[ABOUT THIS EXERCISE] The reply has to be a number alone, equal to how many lines in the entries below hold the string "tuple".

[RECORDS FOR THE EXERCISE]
◆ ◆ ◆ ◆ ◆ ◆ ◆
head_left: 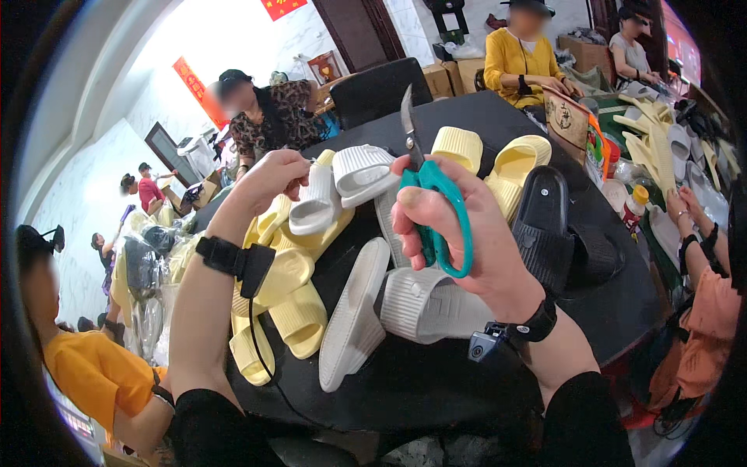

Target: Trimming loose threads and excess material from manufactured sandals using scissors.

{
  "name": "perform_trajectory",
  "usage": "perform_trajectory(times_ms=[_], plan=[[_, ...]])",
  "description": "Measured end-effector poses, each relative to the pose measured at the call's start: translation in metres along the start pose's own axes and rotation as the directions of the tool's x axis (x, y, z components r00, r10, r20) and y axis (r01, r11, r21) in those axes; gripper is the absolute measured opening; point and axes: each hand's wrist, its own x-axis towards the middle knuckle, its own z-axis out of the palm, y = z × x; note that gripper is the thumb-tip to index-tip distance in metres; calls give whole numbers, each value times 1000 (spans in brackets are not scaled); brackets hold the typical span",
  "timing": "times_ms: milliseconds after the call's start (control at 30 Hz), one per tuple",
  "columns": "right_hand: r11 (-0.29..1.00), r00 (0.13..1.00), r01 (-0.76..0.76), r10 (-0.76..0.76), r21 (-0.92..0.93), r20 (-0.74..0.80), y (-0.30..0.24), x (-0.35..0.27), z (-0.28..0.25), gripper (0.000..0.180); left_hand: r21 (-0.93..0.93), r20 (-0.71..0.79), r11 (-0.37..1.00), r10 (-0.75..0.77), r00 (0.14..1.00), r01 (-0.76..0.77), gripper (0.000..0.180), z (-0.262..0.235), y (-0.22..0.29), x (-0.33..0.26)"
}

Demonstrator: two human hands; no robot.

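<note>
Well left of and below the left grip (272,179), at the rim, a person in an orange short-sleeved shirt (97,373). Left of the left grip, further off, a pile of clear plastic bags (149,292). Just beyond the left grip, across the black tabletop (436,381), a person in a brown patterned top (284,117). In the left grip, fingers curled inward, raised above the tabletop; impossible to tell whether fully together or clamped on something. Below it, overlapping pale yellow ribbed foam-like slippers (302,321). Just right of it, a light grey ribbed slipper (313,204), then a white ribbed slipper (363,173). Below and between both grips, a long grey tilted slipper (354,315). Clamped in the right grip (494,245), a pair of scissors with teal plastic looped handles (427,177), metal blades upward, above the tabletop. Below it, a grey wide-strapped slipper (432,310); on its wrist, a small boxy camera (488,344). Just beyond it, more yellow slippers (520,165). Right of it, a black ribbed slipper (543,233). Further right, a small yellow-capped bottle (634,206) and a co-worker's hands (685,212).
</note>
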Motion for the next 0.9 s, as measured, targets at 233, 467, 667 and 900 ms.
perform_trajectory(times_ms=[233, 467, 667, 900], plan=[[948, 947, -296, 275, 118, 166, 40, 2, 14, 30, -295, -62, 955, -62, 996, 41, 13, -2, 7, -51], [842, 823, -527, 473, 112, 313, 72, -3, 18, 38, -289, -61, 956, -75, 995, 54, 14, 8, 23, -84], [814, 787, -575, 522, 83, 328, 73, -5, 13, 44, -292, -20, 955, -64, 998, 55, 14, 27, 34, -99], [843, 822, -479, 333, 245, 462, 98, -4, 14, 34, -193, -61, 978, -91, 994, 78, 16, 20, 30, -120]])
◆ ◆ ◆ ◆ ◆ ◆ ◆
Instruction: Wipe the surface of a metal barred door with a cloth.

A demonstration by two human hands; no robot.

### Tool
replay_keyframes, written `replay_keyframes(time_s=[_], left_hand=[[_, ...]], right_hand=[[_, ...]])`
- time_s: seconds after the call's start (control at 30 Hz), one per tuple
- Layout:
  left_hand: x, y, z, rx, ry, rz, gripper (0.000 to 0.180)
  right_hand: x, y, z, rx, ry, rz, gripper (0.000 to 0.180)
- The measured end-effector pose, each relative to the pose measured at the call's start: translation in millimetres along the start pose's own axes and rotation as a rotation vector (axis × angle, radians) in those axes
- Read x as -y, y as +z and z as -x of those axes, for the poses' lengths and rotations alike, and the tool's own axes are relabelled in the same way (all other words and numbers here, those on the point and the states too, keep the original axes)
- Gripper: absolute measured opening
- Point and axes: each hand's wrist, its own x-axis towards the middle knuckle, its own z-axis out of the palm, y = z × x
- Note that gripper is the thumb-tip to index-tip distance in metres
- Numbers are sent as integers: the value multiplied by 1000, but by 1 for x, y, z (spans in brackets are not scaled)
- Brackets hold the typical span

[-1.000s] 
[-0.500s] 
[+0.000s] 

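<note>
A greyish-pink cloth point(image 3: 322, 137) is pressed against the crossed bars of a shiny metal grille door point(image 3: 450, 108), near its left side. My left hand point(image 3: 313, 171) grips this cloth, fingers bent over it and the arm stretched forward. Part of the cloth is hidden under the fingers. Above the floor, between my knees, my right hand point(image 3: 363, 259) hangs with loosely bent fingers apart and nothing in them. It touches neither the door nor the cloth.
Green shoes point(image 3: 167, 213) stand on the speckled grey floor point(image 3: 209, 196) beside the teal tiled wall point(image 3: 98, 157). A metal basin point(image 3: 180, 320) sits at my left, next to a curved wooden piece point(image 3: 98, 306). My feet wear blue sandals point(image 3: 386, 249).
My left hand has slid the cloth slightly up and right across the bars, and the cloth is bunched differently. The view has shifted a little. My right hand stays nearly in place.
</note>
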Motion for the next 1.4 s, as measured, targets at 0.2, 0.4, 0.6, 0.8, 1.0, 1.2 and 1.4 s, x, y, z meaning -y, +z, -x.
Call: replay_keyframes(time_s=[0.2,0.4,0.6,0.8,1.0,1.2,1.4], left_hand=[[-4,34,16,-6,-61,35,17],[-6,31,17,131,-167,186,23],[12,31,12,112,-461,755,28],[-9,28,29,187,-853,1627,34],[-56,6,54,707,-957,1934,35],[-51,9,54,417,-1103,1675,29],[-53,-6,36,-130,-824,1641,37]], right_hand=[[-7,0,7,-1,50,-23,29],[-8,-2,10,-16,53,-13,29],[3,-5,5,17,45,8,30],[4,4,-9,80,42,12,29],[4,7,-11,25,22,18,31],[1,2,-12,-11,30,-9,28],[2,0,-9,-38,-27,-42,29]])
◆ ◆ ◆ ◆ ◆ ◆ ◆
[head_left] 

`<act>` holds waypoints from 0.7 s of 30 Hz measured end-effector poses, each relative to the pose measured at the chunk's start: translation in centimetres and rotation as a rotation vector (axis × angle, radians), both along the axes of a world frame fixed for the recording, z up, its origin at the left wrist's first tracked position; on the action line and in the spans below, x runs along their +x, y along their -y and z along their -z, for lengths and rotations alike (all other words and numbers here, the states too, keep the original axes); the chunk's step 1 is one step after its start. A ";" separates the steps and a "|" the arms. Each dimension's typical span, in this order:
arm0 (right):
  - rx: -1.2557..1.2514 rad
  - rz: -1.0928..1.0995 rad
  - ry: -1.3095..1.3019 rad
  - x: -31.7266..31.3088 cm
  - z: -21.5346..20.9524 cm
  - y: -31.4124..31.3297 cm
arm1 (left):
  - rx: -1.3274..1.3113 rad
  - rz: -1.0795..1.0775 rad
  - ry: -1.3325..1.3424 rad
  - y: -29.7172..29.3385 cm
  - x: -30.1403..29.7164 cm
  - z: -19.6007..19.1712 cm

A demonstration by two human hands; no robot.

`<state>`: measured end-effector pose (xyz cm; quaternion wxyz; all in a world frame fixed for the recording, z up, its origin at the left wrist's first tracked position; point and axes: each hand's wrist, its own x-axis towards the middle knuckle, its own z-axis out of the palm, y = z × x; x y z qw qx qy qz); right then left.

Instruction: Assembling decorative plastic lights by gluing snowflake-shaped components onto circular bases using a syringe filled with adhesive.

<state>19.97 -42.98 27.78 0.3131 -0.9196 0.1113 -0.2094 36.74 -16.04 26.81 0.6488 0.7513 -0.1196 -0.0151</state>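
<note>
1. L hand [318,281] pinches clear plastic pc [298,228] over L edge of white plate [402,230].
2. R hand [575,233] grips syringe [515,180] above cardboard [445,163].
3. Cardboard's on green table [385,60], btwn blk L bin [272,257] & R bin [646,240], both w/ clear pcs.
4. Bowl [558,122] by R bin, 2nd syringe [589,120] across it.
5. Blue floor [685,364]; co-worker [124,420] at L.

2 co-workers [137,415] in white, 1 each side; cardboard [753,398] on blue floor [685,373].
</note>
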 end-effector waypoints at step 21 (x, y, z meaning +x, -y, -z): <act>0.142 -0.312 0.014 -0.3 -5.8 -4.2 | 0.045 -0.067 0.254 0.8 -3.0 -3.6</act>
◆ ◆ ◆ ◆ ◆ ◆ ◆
[RESPONSE AREA] 2